Up through the line that contains "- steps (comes", retype the entries exactly, beginning at the very first line.

#### Supplied records
§ §

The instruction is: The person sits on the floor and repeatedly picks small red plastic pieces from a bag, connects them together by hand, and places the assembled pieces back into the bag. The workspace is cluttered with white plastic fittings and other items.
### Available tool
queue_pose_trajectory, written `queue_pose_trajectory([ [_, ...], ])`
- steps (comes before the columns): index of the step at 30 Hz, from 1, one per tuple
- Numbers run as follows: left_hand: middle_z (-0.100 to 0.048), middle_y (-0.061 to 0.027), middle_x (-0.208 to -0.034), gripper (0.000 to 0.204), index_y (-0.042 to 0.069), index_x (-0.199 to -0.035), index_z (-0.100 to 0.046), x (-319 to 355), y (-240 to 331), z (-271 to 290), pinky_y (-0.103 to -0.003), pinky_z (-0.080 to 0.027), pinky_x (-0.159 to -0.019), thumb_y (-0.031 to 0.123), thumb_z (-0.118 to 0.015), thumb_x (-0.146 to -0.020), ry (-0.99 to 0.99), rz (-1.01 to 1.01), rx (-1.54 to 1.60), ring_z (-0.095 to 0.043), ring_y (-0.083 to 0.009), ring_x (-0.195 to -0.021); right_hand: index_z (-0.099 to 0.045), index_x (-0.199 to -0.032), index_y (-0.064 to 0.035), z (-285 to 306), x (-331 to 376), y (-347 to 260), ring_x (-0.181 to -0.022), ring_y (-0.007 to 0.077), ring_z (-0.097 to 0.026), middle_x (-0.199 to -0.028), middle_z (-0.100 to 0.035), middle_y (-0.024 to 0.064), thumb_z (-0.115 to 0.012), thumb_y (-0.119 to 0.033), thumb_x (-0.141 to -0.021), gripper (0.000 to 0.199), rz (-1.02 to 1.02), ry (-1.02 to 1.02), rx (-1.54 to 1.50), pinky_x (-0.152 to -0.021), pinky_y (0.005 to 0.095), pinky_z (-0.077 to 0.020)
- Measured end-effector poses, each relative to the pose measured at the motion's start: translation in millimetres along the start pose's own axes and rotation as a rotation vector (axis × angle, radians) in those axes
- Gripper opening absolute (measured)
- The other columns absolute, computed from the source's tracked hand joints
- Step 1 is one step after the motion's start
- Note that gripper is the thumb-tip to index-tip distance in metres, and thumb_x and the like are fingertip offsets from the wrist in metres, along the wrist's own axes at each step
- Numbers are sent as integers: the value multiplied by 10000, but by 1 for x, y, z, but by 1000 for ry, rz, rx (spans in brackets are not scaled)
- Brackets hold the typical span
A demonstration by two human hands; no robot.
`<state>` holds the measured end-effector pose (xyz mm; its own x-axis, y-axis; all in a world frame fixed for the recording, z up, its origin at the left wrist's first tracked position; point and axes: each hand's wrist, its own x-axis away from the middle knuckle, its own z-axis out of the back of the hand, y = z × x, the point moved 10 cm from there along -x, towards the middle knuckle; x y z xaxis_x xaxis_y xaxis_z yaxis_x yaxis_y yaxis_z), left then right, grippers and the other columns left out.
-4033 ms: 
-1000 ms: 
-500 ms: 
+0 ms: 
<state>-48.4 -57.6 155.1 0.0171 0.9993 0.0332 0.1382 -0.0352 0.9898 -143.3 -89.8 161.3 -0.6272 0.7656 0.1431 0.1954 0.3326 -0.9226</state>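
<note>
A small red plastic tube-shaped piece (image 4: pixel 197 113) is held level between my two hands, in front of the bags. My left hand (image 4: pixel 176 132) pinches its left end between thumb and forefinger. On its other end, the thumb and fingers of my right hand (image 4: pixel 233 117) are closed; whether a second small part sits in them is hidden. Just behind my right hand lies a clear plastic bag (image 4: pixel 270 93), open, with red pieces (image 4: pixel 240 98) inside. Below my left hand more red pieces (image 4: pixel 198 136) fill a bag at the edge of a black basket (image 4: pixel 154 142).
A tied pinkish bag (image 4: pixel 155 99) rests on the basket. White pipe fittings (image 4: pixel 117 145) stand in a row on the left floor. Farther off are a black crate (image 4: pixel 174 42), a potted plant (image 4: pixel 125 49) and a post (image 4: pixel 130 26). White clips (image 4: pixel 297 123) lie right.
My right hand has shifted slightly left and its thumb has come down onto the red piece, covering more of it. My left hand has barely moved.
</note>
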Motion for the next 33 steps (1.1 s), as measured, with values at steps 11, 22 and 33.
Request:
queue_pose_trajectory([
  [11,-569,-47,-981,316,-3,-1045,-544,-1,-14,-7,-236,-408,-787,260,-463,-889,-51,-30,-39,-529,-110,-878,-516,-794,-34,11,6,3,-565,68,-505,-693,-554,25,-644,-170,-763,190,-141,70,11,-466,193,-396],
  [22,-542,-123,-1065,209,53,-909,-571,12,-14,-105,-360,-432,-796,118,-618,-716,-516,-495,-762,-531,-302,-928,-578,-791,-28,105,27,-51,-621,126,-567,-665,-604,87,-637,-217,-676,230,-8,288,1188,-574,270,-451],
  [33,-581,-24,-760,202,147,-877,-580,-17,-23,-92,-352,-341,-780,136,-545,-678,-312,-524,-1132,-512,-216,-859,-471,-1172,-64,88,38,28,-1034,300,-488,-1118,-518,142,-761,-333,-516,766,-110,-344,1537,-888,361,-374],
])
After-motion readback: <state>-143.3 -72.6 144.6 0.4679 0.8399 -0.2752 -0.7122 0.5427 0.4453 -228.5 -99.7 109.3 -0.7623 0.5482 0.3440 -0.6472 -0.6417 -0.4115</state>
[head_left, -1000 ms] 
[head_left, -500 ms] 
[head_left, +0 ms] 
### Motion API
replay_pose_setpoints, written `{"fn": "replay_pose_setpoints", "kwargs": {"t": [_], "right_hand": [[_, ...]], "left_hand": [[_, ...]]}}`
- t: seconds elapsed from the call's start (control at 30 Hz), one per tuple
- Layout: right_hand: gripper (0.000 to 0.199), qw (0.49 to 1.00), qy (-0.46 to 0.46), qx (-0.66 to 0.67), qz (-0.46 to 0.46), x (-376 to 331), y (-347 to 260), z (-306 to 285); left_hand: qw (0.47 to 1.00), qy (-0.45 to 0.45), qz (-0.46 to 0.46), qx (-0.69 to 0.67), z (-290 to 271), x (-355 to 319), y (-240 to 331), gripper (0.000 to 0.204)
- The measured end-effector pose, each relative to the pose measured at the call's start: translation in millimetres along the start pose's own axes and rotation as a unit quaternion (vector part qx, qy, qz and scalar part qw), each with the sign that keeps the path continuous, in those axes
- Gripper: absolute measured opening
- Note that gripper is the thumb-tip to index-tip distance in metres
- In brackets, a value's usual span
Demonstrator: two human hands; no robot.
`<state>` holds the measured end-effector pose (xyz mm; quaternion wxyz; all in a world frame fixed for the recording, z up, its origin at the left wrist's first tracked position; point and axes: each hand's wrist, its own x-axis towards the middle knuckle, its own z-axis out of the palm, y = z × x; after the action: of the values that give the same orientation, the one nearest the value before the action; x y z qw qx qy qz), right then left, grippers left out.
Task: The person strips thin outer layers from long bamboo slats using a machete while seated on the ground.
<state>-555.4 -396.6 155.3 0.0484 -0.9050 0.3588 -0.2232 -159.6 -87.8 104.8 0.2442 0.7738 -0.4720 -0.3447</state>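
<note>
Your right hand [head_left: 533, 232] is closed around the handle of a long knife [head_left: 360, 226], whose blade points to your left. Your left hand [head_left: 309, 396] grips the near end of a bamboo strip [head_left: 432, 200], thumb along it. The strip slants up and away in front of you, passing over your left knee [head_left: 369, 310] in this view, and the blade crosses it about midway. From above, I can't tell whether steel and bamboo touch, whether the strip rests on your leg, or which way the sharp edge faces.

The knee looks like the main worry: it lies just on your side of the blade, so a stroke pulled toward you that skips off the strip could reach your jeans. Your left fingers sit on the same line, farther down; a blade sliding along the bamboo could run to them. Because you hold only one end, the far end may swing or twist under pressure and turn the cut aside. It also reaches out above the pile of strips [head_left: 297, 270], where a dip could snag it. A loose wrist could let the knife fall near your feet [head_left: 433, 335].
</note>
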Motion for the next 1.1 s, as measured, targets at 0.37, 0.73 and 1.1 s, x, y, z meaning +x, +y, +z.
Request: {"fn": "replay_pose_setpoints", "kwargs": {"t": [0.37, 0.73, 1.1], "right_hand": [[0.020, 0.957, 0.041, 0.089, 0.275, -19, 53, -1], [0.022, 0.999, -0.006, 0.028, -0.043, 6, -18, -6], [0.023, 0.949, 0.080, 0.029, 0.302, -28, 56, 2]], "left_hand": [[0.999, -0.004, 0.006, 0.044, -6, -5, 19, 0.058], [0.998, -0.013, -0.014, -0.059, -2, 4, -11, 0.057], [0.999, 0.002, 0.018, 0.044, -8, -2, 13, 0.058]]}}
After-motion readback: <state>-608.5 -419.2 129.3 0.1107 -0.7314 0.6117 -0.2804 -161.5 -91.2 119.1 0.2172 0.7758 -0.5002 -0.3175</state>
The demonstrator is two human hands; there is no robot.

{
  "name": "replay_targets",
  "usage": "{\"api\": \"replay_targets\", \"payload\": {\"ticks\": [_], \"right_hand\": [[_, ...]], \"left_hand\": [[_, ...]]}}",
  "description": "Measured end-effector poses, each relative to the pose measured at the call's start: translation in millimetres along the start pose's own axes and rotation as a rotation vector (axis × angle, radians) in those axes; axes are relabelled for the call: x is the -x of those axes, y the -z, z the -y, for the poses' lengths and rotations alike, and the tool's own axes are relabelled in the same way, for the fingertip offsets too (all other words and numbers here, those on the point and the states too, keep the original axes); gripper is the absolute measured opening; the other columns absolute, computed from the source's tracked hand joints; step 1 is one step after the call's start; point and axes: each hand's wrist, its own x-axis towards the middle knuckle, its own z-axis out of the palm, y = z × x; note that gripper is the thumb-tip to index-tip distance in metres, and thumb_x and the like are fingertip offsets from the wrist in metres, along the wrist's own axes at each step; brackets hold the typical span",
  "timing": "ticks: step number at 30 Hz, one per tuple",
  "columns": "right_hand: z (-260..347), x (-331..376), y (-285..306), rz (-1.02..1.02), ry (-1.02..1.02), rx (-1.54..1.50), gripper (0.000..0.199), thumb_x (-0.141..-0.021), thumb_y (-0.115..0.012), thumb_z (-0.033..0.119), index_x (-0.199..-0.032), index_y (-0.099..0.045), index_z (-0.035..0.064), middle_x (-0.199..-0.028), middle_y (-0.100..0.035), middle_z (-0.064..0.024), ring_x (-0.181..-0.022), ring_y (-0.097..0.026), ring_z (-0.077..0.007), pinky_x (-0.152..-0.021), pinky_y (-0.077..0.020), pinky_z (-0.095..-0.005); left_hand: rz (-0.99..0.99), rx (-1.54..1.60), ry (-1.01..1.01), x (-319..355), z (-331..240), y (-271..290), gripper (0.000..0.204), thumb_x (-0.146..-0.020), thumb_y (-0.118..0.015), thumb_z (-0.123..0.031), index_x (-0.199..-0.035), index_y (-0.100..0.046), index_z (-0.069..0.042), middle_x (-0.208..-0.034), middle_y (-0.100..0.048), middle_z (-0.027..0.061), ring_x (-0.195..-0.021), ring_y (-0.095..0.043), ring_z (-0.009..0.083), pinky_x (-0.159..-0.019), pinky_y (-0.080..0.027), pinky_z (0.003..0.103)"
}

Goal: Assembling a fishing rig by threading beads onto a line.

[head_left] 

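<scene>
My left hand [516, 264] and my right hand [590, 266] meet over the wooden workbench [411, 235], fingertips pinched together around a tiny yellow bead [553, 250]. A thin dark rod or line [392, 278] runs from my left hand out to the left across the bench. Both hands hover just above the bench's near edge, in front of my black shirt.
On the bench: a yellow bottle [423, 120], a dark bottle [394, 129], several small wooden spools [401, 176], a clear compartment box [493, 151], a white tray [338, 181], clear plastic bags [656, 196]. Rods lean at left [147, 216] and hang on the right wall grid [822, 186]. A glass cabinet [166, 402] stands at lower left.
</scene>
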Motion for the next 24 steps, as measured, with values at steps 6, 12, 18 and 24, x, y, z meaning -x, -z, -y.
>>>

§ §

#### Solution to this exercise
The instruction is: The person sits on the floor and repeatedly picks small red plastic pieces from a bag, connects them together by hand, and places the assembled pieces back into the bag. The workspace is cluttered with white plastic fittings and other items.
### Available tool
queue_pose_trajectory, written `queue_pose_trajectory([ [_, ...], ])`
- steps (comes before the columns): index of the step at 30 Hz, from 1, one per tuple

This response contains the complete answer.